TASK OBJECTIVE: Copy everything in the listing below word for word, apart from any images.

THE INPUT:
......
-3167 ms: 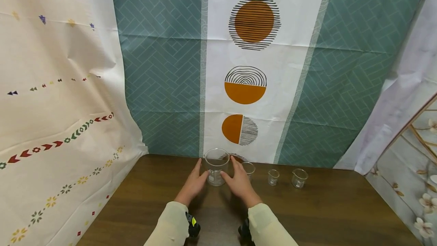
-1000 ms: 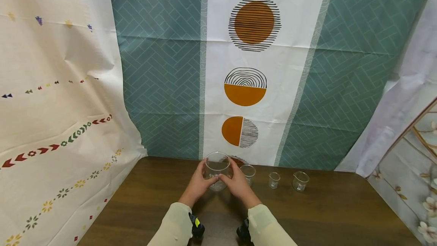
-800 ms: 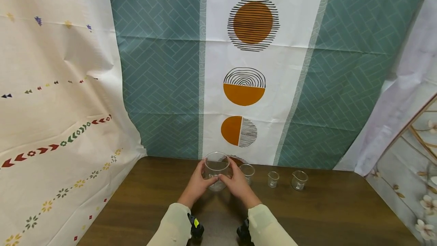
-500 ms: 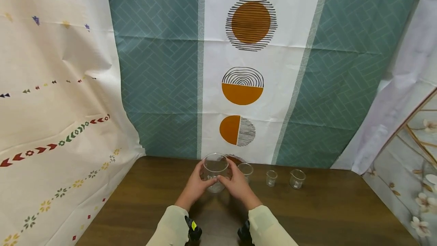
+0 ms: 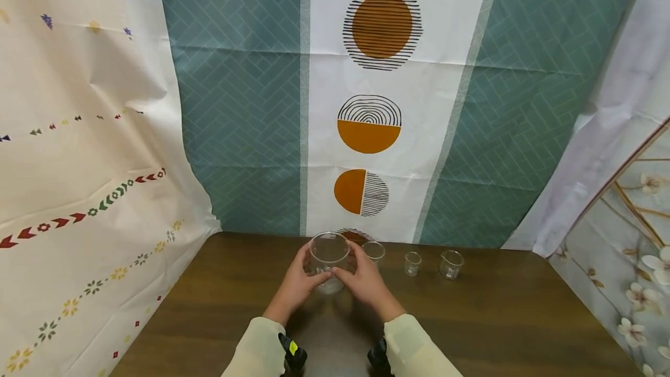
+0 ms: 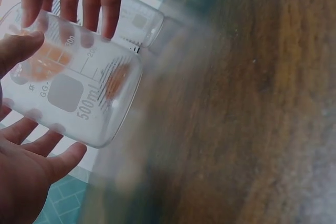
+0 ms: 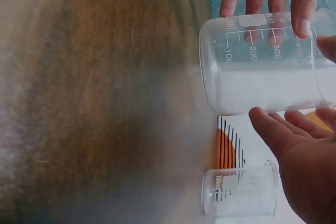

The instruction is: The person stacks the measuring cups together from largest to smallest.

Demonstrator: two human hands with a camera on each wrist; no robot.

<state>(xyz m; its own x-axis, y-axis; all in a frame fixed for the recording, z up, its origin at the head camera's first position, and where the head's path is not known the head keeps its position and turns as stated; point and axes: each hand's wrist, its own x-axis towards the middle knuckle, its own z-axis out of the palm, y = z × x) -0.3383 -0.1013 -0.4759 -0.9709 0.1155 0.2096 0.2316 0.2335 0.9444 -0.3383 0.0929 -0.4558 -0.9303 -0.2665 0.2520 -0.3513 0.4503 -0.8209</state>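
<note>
A large clear glass beaker [image 5: 330, 256] stands upright between the two hands, with white markings and "500mL" printed on its wall. My left hand [image 5: 296, 284] grips its left side and my right hand [image 5: 364, 281] grips the right, fingers curved round the glass. Both thumbs lie on the near side, their tips nearly meeting. In the left wrist view the beaker [image 6: 79, 85] shows its print and rounded base; in the right wrist view the beaker [image 7: 257, 66] shows its scale. Whether the base touches the table is hard to tell.
Close behind the right hand stands a medium glass beaker [image 5: 374, 251]. Farther right are a tiny beaker [image 5: 412, 264] and a small wide beaker [image 5: 451, 265]. The brown wooden table [image 5: 497, 319] ends at a hanging patterned cloth [image 5: 251, 132] behind.
At first the hands were spread beside the beaker with thumbs apart; they then closed round it, thumbs coming together. Since then the grip looks unchanged, while the head view has shifted slightly.
</note>
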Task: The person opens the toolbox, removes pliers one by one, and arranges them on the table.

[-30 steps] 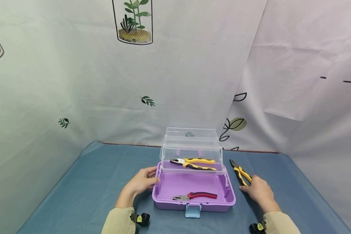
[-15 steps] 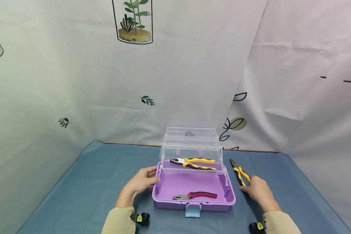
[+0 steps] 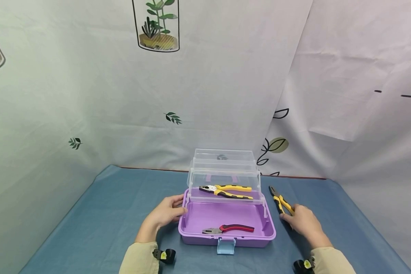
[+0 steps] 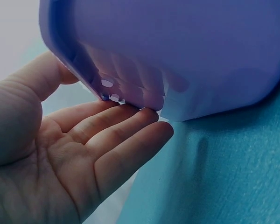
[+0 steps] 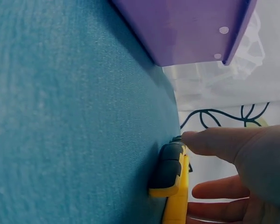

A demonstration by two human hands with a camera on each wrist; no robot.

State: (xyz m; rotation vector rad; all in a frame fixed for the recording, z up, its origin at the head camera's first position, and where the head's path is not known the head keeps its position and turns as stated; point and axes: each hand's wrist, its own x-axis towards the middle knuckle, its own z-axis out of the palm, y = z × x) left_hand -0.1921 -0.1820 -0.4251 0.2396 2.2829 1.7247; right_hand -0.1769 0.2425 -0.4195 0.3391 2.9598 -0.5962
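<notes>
A purple toolbox (image 3: 198, 240) stands with its clear lid raised. At its left side, my left hand (image 3: 166, 210) holds the wall, thumb at the rim and fingers along the outside. My right hand (image 3: 305, 220) pinches the handles of yellow-and-black pliers (image 3: 287, 205) lying to the right of the box, jaws pointing away from me. In the right wrist view the thumb touches one handle end, with fingers beside the yellow handle (image 5: 177, 205). Red-and-black pliers (image 3: 238, 228) lie on the box floor. Another yellow-and-black pair (image 3: 236, 188) rests in the raised clear tray (image 3: 205, 199).
A light blue latch (image 3: 226, 247) hangs down at the box's front. The table has a blue cloth (image 3: 89, 228). A pale printed curtain (image 3: 123, 95) hangs behind and at both sides.
My right hand has shifted very slightly at the pliers' handles, its thumb a little higher. The left hand, toolbox and other pliers stay in place.
</notes>
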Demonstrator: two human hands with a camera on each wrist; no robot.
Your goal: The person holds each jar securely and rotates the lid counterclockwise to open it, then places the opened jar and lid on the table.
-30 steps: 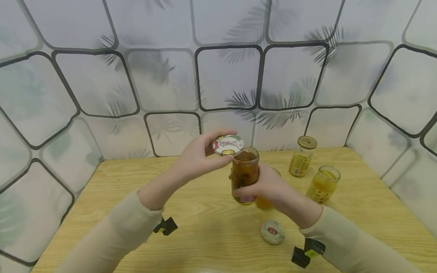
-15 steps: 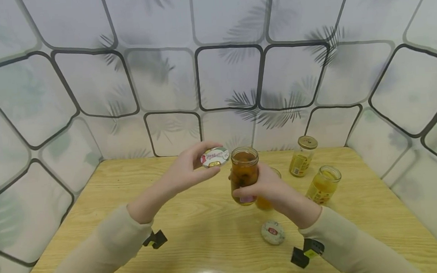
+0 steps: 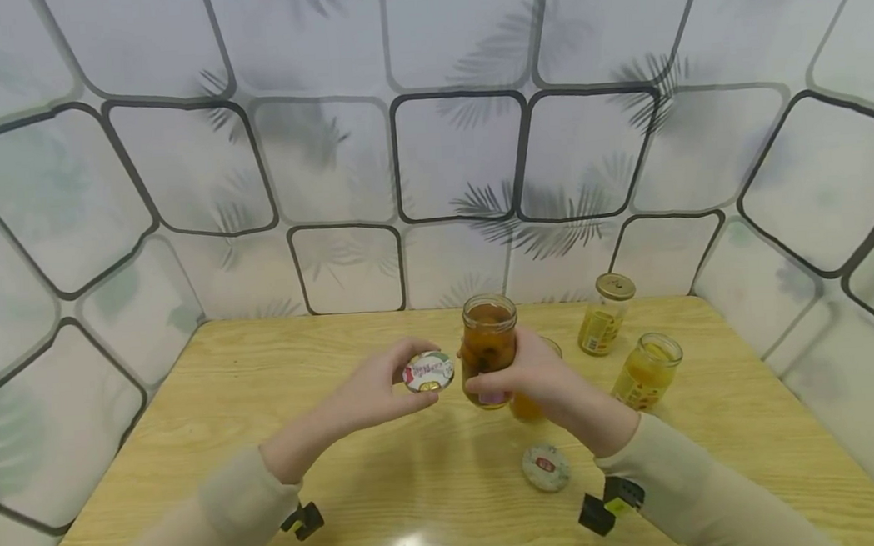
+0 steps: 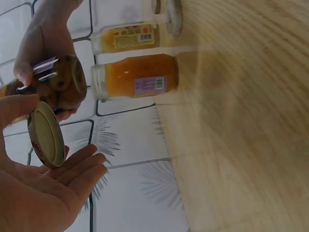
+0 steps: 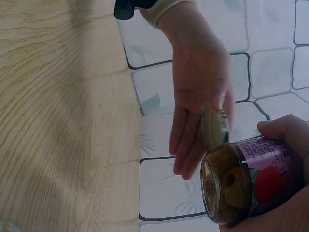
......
TASK OUTPUT:
-3167 ms: 
-1000 ms: 
-800 ms: 
-500 ms: 
+0 ms: 
+0 ms: 
+0 ms: 

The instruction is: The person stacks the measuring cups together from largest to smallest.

Demonstrator: two human hands with a camera on each wrist; no robot.

<state>(xyz m; its own x-axis, y-axis; all in a frame fixed for the recording, z up, its origin at the head camera's first position, and where the head's path is not known the head keeps its position and turns as stated; point and axes: each hand's wrist, its own x-axis towards the middle knuckle, its own z-axis out of the palm, y = z × x) -0.3383 -0.1013 -0.4759 -0.9709 0.1155 0.2096 0.2316 0.2335 0.9444 -0.3383 0.0929 -0.4558 -0.9303 -0.2665 0.2520 -0.3513 0.4503 -0.8209</state>
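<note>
A large clear glass beaker [image 5: 330, 256] stands upright between the two hands, with white markings and "500mL" printed on its wall. My left hand [image 5: 296, 284] grips its left side and my right hand [image 5: 364, 281] grips the right, fingers curved round the glass. Both thumbs lie on the near side, their tips nearly meeting. In the left wrist view the beaker [image 6: 79, 85] shows its print and rounded base; in the right wrist view the beaker [image 7: 257, 66] shows its scale. Whether the base touches the table is hard to tell.
Close behind the right hand stands a medium glass beaker [image 5: 374, 251]. Farther right are a tiny beaker [image 5: 412, 264] and a small wide beaker [image 5: 451, 265]. The brown wooden table [image 5: 497, 319] ends at a hanging patterned cloth [image 5: 251, 132] behind.
At first the hands were spread beside the beaker with thumbs apart; they then closed round it, thumbs coming together. Since then the grip looks unchanged, while the head view has shifted slightly.
</note>
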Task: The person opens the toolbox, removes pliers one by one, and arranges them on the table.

[-30 steps] 
[-15 steps] 
[+0 steps] 
[+0 steps] 
[+0 steps] 

A demonstration by two human hands with a camera on each wrist; no robot.

State: (xyz m; rotation vector rad; all in a frame fixed for the recording, z up, its origin at the head camera's first position, and where the head's path is not known the head keeps its position and turns as stated; point and axes: each hand's wrist, its own x-axis towards the middle knuckle, its own z-axis out of the palm, y = z × x) left_hand -0.1921 -0.1820 -0.4251 0.2396 2.2829 1.7247; right_hand -0.1769 0.2425 -0.4195 0.3391 2.9598 -0.5962
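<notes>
A purple toolbox (image 3: 198, 240) stands with its clear lid raised. At its left side, my left hand (image 3: 166, 210) holds the wall, thumb at the rim and fingers along the outside. My right hand (image 3: 305, 220) pinches the handles of yellow-and-black pliers (image 3: 287, 205) lying to the right of the box, jaws pointing away from me. In the right wrist view the thumb touches one handle end, with fingers beside the yellow handle (image 5: 177, 205). Red-and-black pliers (image 3: 238, 228) lie on the box floor. Another yellow-and-black pair (image 3: 236, 188) rests in the raised clear tray (image 3: 205, 199).
A light blue latch (image 3: 226, 247) hangs down at the box's front. The table has a blue cloth (image 3: 89, 228). A pale printed curtain (image 3: 123, 95) hangs behind and at both sides.
My right hand has shifted very slightly at the pliers' handles, its thumb a little higher. The left hand, toolbox and other pliers stay in place.
</notes>
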Demonstrator: two human hands with a camera on each wrist; no robot.
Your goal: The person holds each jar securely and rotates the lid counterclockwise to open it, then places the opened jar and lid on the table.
-30 steps: 
-15 steps: 
+0 steps: 
+0 steps: 
+0 steps: 

Nothing remains to be done, and the exercise is complete.